*Task objective*
In the records that follow, the lines from the one containing "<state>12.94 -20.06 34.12" to the one containing "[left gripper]", inclusive, are to be given again exactly.

=== Begin Enclosure ===

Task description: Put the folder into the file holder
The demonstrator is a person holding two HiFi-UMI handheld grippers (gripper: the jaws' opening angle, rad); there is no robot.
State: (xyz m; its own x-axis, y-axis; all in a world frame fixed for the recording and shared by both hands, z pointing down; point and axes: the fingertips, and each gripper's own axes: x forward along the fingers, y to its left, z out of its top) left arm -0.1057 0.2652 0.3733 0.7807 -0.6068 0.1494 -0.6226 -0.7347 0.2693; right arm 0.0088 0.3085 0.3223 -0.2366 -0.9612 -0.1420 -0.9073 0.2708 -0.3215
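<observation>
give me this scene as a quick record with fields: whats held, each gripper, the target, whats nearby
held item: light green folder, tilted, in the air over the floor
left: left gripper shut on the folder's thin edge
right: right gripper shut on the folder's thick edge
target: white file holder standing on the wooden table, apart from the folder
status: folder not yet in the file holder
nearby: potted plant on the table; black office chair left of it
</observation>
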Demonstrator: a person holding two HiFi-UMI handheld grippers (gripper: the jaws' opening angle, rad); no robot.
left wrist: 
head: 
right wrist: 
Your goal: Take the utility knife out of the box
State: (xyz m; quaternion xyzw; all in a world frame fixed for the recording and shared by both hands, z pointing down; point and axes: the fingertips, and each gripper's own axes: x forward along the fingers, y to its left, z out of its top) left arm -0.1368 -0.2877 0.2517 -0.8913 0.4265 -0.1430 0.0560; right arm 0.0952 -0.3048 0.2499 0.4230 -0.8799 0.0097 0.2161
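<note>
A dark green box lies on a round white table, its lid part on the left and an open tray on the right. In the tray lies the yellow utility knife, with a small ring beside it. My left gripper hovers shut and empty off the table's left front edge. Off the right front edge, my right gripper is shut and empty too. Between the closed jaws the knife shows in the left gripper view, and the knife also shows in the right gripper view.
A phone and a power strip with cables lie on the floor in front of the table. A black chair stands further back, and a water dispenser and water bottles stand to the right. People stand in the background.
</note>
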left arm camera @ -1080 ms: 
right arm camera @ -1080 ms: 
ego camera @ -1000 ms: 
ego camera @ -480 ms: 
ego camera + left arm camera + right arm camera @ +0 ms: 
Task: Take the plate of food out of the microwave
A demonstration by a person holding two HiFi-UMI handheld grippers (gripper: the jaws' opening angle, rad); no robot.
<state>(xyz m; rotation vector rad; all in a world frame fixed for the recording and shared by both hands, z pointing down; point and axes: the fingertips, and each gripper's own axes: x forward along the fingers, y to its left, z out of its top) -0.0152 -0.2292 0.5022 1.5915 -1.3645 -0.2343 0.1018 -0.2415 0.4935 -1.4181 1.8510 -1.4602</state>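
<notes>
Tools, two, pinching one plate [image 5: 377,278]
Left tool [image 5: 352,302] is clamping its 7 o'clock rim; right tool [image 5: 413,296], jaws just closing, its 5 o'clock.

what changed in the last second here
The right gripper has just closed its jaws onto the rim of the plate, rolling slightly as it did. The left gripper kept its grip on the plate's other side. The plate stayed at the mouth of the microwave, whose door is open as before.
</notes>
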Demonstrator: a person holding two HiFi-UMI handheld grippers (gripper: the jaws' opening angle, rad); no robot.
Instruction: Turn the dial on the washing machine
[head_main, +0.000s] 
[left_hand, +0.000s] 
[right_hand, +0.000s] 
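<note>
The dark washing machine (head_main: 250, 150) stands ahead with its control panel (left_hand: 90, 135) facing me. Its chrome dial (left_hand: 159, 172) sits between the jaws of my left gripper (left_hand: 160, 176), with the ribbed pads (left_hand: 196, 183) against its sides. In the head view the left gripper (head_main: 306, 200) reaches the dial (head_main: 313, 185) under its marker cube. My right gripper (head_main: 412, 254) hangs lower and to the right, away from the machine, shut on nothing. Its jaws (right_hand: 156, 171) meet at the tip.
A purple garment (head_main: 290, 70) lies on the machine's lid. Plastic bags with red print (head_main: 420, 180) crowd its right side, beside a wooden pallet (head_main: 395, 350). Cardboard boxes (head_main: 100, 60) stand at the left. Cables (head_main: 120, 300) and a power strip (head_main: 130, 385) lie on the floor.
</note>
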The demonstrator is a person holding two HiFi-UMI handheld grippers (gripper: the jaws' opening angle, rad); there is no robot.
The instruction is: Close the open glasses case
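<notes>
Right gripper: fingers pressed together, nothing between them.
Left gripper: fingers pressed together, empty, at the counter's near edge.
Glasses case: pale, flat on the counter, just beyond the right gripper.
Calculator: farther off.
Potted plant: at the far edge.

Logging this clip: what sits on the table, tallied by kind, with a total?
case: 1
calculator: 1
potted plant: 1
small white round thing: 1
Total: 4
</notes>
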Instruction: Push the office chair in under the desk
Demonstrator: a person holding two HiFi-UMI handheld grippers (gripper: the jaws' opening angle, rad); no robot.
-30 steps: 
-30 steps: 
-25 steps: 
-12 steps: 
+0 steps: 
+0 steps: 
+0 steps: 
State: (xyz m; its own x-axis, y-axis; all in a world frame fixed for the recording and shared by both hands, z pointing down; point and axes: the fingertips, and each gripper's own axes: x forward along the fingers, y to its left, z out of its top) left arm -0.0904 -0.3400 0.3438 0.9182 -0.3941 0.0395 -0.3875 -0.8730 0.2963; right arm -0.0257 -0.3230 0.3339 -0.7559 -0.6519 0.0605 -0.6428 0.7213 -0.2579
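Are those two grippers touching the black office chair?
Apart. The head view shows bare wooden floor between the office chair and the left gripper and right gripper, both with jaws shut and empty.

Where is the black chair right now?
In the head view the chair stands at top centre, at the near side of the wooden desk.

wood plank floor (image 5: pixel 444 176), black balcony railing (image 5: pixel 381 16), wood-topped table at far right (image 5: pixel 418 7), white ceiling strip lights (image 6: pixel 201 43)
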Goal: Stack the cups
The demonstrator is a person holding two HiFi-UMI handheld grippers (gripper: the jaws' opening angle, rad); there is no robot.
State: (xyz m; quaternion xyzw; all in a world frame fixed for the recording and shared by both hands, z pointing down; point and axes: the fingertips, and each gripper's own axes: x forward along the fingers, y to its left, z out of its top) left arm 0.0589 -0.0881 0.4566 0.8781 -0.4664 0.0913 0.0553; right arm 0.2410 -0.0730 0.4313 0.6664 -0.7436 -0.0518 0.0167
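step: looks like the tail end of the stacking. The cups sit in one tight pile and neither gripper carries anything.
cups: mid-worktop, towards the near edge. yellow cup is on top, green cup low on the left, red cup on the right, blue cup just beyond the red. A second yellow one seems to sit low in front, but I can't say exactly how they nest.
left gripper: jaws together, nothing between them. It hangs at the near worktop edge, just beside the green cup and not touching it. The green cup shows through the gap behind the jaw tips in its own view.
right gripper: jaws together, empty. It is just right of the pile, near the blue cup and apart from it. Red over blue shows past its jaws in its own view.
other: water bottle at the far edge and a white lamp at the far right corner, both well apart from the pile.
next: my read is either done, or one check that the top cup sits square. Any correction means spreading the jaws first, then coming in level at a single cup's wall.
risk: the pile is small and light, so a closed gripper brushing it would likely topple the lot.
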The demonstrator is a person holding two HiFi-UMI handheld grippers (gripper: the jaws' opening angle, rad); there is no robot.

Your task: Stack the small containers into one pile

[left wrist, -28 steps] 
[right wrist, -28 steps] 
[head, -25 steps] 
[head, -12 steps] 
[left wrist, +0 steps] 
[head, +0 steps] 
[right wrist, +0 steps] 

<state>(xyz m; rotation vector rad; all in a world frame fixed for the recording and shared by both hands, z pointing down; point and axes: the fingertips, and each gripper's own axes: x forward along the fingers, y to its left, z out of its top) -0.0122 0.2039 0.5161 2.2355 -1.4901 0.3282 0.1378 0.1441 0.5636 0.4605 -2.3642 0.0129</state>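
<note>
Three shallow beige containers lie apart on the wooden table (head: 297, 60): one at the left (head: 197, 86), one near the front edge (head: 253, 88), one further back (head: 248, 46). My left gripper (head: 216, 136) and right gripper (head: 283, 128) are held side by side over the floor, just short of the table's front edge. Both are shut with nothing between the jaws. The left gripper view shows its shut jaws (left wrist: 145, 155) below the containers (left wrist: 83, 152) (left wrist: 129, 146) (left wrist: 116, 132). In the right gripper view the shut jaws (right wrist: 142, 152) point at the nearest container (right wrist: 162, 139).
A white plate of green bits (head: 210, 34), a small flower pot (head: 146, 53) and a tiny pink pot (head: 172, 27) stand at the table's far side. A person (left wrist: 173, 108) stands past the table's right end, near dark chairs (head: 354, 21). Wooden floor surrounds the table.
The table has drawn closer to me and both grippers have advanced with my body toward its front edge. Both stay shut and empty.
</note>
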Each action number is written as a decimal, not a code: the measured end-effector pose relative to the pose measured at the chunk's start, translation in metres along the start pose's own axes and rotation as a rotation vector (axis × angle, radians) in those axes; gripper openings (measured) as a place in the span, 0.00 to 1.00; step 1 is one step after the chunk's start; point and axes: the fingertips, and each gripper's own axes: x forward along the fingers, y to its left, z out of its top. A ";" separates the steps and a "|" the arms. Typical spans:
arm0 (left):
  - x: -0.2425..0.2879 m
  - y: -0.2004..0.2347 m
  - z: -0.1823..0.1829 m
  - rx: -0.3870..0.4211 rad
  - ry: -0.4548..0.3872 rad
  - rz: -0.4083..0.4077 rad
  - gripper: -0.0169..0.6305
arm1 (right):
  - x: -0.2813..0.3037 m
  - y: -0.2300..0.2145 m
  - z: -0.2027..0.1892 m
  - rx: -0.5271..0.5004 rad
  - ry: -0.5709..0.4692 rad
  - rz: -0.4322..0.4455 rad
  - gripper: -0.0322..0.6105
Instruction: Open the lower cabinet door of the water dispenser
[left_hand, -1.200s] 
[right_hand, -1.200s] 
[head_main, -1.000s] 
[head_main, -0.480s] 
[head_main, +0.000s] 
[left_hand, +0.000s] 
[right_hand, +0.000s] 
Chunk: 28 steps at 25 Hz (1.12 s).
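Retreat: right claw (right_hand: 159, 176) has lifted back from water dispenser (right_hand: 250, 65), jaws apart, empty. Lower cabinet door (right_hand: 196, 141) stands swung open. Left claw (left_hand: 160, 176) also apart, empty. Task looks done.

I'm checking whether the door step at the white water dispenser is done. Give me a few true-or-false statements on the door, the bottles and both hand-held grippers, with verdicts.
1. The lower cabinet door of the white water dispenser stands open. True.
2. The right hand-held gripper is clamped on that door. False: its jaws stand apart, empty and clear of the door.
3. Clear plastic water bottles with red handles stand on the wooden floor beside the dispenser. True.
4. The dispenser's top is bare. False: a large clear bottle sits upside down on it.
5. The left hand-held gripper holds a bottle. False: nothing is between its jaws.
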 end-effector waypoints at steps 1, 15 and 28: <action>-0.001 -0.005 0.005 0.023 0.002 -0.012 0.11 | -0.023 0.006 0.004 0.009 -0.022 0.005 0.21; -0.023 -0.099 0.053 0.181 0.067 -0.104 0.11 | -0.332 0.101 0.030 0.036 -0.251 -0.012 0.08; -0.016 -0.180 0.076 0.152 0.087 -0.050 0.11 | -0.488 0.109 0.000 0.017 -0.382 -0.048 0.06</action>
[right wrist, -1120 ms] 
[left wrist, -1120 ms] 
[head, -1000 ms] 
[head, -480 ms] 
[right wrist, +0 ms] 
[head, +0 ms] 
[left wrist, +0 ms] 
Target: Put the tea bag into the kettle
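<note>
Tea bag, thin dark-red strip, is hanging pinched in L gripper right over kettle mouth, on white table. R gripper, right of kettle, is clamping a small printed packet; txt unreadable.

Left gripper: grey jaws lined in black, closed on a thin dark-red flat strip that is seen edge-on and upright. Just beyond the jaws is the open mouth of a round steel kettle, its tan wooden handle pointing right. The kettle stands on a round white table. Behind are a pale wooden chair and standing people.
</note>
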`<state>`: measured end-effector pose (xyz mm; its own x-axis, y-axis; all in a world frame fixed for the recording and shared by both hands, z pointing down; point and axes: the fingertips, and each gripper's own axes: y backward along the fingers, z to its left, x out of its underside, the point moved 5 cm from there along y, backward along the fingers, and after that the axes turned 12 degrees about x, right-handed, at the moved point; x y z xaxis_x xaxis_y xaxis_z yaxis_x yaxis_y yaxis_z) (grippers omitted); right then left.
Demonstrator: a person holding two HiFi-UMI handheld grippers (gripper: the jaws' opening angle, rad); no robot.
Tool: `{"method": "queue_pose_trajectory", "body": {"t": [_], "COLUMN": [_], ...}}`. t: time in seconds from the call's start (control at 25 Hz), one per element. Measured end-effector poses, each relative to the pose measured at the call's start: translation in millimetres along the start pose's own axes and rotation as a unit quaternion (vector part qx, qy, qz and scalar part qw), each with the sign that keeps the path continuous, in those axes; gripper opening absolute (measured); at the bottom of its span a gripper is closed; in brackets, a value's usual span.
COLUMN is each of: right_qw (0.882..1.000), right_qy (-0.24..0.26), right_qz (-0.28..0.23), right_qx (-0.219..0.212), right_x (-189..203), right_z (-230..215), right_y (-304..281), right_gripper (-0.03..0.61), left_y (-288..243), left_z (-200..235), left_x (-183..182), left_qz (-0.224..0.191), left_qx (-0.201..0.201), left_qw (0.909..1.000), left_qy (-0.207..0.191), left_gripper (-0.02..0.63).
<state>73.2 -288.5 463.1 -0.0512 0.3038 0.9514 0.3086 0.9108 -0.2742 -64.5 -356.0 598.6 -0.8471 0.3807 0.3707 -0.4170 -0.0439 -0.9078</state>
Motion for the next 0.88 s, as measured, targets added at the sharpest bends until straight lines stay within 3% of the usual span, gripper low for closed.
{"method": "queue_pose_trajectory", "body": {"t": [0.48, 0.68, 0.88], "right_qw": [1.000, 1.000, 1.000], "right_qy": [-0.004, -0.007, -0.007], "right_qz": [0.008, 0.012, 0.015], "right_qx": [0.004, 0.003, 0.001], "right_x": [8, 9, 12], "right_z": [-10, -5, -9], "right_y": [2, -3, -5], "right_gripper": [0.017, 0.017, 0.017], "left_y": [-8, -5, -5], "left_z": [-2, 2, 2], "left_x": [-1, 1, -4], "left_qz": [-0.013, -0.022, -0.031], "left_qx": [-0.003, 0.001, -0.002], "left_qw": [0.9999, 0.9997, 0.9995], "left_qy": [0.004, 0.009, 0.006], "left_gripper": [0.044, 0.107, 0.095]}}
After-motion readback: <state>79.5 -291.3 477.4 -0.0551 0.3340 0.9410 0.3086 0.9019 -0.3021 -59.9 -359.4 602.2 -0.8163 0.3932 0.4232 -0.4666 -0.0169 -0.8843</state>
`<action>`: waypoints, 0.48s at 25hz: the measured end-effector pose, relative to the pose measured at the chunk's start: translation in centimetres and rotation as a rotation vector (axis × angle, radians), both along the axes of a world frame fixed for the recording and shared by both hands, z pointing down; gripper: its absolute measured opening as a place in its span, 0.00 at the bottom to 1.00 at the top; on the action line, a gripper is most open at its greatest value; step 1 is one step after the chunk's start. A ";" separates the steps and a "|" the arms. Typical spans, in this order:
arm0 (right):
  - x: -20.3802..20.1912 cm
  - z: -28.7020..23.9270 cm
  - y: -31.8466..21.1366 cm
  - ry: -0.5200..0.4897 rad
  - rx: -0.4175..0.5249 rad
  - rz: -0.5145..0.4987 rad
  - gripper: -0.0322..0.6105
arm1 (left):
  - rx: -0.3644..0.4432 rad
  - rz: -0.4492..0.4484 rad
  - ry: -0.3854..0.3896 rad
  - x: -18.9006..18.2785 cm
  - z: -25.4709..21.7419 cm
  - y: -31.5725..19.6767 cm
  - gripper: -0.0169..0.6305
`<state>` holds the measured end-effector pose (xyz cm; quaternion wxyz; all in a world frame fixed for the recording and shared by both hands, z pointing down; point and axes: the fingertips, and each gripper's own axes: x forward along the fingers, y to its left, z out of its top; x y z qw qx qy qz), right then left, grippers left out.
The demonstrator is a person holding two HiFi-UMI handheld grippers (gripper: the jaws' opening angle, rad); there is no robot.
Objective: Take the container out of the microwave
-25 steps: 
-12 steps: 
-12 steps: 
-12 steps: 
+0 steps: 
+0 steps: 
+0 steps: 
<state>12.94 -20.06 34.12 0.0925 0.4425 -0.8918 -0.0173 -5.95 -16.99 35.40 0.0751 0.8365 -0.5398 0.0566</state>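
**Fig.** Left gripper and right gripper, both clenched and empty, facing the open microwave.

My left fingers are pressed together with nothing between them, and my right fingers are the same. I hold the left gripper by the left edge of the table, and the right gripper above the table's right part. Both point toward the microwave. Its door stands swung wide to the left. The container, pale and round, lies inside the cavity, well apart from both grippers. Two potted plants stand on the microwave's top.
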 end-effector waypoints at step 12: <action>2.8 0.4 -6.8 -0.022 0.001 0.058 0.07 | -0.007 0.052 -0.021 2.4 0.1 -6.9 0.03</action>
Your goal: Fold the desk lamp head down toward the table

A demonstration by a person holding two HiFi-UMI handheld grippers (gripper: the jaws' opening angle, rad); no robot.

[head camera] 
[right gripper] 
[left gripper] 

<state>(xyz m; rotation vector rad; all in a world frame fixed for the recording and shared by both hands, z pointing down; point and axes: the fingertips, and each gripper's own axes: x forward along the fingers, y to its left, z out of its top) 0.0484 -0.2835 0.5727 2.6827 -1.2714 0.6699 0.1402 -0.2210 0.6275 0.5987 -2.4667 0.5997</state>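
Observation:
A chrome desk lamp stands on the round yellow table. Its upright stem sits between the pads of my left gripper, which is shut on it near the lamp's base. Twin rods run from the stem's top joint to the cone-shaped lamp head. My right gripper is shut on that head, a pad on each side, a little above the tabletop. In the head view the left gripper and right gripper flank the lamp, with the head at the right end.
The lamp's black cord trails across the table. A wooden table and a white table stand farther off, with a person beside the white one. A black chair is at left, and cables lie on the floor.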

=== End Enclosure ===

*The answer*
<state>12.94 -20.06 34.12 0.0925 0.4425 -0.8918 -0.0173 -5.95 -16.99 35.40 0.0751 0.8365 -0.5398 0.0566</state>
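**Fig.** Left gripper and right gripper, both clenched and empty, facing the open microwave.

My left fingers are pressed together with nothing between them, and my right fingers are the same. I hold the left gripper by the left edge of the table, and the right gripper above the table's right part. Both point toward the microwave. Its door stands swung wide to the left. The container, pale and round, lies inside the cavity, well apart from both grippers. Two potted plants stand on the microwave's top.
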 end-effector waypoints at step 12: <action>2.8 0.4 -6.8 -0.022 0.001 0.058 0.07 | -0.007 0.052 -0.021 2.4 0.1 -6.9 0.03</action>
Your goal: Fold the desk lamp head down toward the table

A demonstration by a person holding two HiFi-UMI handheld grippers (gripper: the jaws' opening angle, rad); no robot.

[head camera] 
[right gripper] 
[left gripper] 

That concludes the output.